3. It affects his behavior. To those who don’t fully understand autism, Avery’s behaviors and little quirks may just seem like normal toddler behavior. They are not... For example, he does a lot of repetitive things such as dumping his blocks out of the bucket and putting them back in. Over and over... and over. He could do that for hours, and if you try to stop him or transition him to another activity, he will have a major meltdown. He also likes to be in constant repetitive motion at times. Sometimes he just runs from one room to another, repeatedly. Not so much because he has a lot of energy, but because his brain never stops going, and that is what he needs to do to get whatever type of stimulation his brain needs at that moment. He will open and close doors...repeatedly. He will say the same word or sound...repeatedly, even if you answer him back. Lots and lots of repetitive behavior... He does a lot of finger tapping which most people probably have never even noticed, and at meal times he will repeatedly bang his head against the back of his high chair, until one of us puts our hand behind his head and tells him to stop in a firm tone of voice. He likes to line up his Hot Wheels cars and trucks by color and by pairs. We call it his car show. If you try to move one of the cars...yup, you guessed it, there will be a meltdown. And no, it is not necessarily just because he is two, and not getting his way. I will repeat it again.... his brain is unique, and it works in a unique way, very differently from ours. And that is ok. 

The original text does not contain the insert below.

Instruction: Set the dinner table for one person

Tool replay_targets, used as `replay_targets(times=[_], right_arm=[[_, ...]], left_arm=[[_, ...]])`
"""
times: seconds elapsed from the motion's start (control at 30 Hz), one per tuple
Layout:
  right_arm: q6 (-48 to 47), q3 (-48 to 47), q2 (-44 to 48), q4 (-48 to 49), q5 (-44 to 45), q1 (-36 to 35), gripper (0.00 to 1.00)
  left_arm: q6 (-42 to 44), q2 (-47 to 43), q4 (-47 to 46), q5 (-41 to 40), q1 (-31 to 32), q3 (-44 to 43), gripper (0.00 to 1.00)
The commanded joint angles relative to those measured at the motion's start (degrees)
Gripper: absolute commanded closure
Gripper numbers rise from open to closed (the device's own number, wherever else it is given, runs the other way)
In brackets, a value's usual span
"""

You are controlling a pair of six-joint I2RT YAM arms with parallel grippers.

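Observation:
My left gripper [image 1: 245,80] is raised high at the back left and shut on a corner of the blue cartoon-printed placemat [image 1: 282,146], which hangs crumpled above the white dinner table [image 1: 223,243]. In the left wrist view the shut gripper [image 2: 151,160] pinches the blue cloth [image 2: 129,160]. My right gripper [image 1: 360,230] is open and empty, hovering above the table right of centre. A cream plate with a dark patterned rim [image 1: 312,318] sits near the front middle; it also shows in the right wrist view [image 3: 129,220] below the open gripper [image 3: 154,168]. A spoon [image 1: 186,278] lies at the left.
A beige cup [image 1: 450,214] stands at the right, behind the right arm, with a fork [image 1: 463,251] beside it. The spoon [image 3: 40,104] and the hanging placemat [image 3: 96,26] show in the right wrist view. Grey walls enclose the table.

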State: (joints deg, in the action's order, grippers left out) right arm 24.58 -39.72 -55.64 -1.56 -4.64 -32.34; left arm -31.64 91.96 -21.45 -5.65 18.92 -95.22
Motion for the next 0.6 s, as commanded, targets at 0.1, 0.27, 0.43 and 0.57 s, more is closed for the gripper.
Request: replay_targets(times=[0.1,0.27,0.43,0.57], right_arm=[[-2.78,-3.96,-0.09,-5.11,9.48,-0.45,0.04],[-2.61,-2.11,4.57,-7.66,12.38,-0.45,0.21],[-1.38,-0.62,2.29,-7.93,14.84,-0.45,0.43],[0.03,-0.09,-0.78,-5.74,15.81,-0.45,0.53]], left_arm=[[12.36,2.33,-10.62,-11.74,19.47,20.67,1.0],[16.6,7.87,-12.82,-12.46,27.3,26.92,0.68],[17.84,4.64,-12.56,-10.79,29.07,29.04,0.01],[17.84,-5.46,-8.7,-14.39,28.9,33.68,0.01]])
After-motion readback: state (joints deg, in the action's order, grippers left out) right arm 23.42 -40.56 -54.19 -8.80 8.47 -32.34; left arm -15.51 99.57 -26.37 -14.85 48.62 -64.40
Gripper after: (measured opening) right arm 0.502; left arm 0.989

I know many of you will still disagree with his diagnosis, and that’s fine. That’s your opinion, and you have a right to feel that way. I don’t have the time, nor the energy, to spend trying to convince people otherwise. Our time and energy needs to be saved up to spend on caring for our son, because as he gets older, it will most likely become more challenging. I spend 24/7 with him. I see these little quirks and behaviors every second of every day. He has also been observed by a numerous amount of specialists. Specialists who have degrees, and extensive amounts of experience and knowledge in this field of work. So, yes, we believe more in their diagnosis than others opinions, and we will quickly change the subject of conversation, because even though those comments and opinions may be made in an attempt to help us, they make the situation more challenging and provide zero benefit for Avery. They are a denial of his struggles and his different view of the world. A refusal to give extra support. Support that we could really use right now to help us adjust. And quite honestly, as Avery’s parents, those comments and opinions can be hurtful to George and myself. I am going to defend my child, and I will be his voice. I am going to defend his diagnosis to help others understand and move past the stereotypes. I will be his advocate from now until my last day on this earth. I am his mother, and I know him better than anyone else. 

At the end of the day, Avery is still the same lovable, silly, most adorable little man that we all know and love with our whole hearts. My best friend said to me, and this is one of the MANY reasons why she is my best friend, because she is truly amazing.... she said, 

“You’ve got whatever trials and tribulations are thrown your way. And you were given an amazing, special, sweet little boy because you deserve all of the love he has to give.”

She will never know just how much that meant to me. Whether she agrees with the diagnosis or not, it didn’t matter. She knew that it was exactly what I needed to hear, and she couldn’t be more right. 

As you may have noticed, there have been some changes made to my blog. It is still a work in progress, but I will be adding a resource page with links to sites full of useful information on both infantile scoliosis and autism. I hope you will check them out, especially our families and friends who are a part of Avery’s life. Also, please feel free to talk to us about any of this, or ask questions. However, and I say this with all the love in my heart, unless you are one of Avery’s specialists, we do ask that you please keep any comments that involve judgement or what you think is going on with our child to yourself. All we ask for is the love and support that Avery needs and deserves. Thank you.